Wednesday Feb 25, 2015

Deploying MySQL over Fibre Channel / iSCSI using the Oracle ZFS Storage Appliance

The blog post serves as a follow-up to Deploying MySQL over NFS using the Oracle ZFS Storage Appliance. The benefits remain the same which means this discussion will focus completely on configuring your Oracle ZFS Storage Appliance and database server.

Configuring the Oracle ZFS Storage Appliance

Depending on which block protocol you plan on using, set up target and initiator groups per the following documentation:

These instructions assume you are using a target and initiator group called 'mysql-tgt' and 'mysql-init'

1. From the ZFS controller’s CLI, create a project called ‘mysql’:

        zfs:> shares project mysql

2. Set logbias to latency to leverage write flash capabilities:

        zfs:shares mysql (uncommitted)> set logbias=latency
                               logbias = latency (uncommitted)

3. Commit the settings:

        zfs:shares mysql (uncommitted)> commit

4. Select the 'mysql' project:

        zfs:> shares select mysql

5. Create a LUN called 'innodb-data' to hold data files:

        zfs:shares mysql> lun innodb-data

6. Set the volume block record size to 16K to match Innodb’s standard page size:

        zfs:shares mysql/innodb-data (uncommitted)> set volblocksize=16K
                               volblocksize = 16K (uncommitted)

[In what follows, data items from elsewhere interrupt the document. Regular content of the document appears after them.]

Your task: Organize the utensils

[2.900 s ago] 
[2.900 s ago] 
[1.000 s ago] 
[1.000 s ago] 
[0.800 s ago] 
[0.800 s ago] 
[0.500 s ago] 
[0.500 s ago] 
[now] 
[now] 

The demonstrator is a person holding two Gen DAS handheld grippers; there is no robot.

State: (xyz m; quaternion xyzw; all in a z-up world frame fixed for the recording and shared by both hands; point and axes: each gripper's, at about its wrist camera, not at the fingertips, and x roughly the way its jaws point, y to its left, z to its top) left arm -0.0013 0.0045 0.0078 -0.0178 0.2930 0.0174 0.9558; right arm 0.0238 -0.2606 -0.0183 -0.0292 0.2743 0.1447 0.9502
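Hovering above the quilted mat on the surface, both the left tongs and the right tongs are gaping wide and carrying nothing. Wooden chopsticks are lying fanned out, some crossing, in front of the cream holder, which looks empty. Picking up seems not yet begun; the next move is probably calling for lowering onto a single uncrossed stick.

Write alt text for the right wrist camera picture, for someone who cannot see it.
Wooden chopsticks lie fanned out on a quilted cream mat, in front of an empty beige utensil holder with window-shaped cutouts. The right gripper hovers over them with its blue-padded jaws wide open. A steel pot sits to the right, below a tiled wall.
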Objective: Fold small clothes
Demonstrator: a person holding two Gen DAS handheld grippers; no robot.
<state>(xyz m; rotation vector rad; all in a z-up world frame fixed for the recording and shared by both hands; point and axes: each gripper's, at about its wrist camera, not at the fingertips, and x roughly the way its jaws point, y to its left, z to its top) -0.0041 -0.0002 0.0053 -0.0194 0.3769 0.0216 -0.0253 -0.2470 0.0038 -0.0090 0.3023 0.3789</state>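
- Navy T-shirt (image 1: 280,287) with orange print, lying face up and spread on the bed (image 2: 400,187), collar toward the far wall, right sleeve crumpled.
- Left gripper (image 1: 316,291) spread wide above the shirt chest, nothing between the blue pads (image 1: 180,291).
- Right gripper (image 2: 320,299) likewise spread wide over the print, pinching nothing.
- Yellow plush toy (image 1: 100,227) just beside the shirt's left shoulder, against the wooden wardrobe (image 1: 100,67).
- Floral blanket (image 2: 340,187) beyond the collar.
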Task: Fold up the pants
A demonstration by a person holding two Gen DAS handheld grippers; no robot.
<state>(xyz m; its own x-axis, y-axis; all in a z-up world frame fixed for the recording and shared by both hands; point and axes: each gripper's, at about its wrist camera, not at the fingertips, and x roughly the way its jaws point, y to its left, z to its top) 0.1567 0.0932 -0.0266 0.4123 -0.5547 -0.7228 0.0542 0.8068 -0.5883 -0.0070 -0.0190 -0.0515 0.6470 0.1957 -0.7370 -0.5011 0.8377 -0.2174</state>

7. Set the volume size to a value large enough to accommodate your database:

        zfs:shares mysql/innodb-data (uncommitted)> set volsize=1T
                               volsize = 1T (uncommitted)

8. Set the initiator and target groups:

        zfs:shares mysql/innodb-data (uncommitted)> set initiatorgroup=mysql-init
                               initiatorgroup = 1T (uncommitted)
        zfs:shares mysql/innodb-data (uncommitted)> set targetgroup=mysql-tgt
                               initiatorgroup = 1T (uncommitted)
        zfs:shares mysql/innodb-data (uncommitted)> commit

9. Create a LUN called ‘innodb-log’ to hold the redo logs:

        zfs:shares mysql> lun innodb-log

10. Set the volume block record size to 128K:

        zfs:shares mysql/innodb-log (uncommitted)> set volblocksize=128K
                               volblocksize = 128K (uncommitted)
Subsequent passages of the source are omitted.